Dissecting Hes-centred transcriptional networks in neural stem cell maintenance and tumorigenesis in Drosophila

Chrdl1-mediated BMP4 inhibition disrupts the balance between retinal neurons and Müller Glia

Chordin-like 1 (CHRDL1) is a secreted protein that serves as an endogenous antagonist of bone morphogenetic proteins (BMPs). In the developing retina, Bmp4 has been demonstrated to be essential for sustaining the proliferation of progenitor cells and facilitating the differentiation of glial cells. Despite these efforts, the precise effects of Bmp4 inhibition on the developing retina are yet to be fully understood. We sought to address this question by overexpressing Chrdl1 in the developing retina. In this study, we explored the impact of Bmp4 inhibition on the developing mouse retina by conditionally overexpressing the Bmp4 inhibitor Chrdl1. Initially, we characterized the expression patterns of Bmp4 and Chrdl1 in the developing mouse retina from E10.5 to P12.5. Additionally, we utilized various molecular markers to demonstrate that Bmp4 inhibition disrupts both neuronal and Müller glial differentiation in the developing mouse retina.
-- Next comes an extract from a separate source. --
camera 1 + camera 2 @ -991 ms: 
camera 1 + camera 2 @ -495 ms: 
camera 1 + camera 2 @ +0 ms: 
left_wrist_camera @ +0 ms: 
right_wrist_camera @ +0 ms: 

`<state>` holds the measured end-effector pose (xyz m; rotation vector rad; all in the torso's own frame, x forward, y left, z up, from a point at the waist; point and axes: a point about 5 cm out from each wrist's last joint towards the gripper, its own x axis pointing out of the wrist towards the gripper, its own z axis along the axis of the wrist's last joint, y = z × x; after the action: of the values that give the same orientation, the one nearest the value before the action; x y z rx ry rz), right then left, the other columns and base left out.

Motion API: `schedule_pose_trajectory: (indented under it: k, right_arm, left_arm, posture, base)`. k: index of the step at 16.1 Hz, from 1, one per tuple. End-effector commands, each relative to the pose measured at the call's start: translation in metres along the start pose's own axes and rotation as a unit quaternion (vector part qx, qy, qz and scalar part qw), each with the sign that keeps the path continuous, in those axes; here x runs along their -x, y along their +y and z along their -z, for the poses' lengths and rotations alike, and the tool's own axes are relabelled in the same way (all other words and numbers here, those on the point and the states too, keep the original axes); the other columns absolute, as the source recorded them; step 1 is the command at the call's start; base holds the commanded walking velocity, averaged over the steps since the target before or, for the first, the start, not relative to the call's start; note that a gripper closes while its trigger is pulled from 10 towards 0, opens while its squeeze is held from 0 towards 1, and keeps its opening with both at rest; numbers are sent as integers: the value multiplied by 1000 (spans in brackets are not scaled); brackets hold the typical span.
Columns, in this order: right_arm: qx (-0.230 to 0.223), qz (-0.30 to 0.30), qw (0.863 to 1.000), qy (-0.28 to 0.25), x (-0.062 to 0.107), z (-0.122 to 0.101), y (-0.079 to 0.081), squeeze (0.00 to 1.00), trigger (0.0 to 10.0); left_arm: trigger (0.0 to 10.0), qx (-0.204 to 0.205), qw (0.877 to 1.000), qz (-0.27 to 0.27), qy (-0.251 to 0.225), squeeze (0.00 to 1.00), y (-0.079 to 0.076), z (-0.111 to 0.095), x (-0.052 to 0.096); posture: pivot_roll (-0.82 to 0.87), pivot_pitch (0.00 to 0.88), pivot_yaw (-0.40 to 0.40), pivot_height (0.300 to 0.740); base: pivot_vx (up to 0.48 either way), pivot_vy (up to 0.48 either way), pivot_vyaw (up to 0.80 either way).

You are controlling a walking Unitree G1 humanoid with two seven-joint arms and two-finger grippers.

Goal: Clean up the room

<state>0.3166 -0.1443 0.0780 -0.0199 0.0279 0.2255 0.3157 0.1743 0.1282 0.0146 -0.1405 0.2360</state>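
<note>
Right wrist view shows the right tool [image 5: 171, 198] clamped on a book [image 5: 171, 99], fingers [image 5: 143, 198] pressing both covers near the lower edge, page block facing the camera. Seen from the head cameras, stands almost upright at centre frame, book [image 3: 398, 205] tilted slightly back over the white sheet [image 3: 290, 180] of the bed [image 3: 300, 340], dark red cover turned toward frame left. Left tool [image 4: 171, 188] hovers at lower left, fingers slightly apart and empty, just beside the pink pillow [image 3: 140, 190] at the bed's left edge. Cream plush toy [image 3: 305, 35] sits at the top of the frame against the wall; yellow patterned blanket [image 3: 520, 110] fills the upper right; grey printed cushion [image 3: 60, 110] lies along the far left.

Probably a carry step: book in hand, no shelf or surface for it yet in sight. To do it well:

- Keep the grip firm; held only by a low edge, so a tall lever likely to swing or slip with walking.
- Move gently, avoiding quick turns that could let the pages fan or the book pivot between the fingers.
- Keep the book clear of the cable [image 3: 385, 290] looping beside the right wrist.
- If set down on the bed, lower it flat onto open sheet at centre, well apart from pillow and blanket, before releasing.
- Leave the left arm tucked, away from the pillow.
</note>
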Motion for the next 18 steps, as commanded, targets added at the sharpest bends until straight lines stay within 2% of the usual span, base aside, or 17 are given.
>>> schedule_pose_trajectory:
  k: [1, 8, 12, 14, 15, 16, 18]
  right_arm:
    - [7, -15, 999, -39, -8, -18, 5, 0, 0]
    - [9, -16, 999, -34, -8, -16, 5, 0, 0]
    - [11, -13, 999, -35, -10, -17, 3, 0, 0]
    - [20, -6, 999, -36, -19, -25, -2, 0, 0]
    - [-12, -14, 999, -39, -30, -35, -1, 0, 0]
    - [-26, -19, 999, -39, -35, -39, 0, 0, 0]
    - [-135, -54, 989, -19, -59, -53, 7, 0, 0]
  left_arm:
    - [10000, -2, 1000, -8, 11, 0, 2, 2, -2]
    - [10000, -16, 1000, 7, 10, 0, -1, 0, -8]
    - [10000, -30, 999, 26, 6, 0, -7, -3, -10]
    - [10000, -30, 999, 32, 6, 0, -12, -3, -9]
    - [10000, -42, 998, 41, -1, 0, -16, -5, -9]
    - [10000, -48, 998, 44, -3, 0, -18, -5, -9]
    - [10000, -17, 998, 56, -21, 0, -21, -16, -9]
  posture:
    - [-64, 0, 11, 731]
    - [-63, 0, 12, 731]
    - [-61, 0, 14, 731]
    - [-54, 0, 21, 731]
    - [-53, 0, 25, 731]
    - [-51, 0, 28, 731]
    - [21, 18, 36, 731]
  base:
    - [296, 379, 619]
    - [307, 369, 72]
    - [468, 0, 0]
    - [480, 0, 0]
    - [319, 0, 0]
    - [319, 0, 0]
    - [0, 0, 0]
Moreover, through the application of RNA-seq analysis, distinctively expressed retinal genes under the modulation of Bmp4 signaling were discerned, encompassing the upregulation of Id1/2/3/4 and Hes1/5, as well as the downregulation of Neurod1/2/4 and Bhlhe22/23. Lastly, electroretinogram (ERG) and optomotor response (OMR) assays were conducted to illustrate that Bmp4 inhibition impairs the functional connectivity of various cells in the retina and consequently affects visual function. Collectively, this study demonstrates that inhibiting Bmp4 promotes the differentiation of retinal neurons over Müller glia by activating the expression of genes associated with neuron specification. These findings offer molecular insights into the role of Bmp4 signaling in mammalian retinal development.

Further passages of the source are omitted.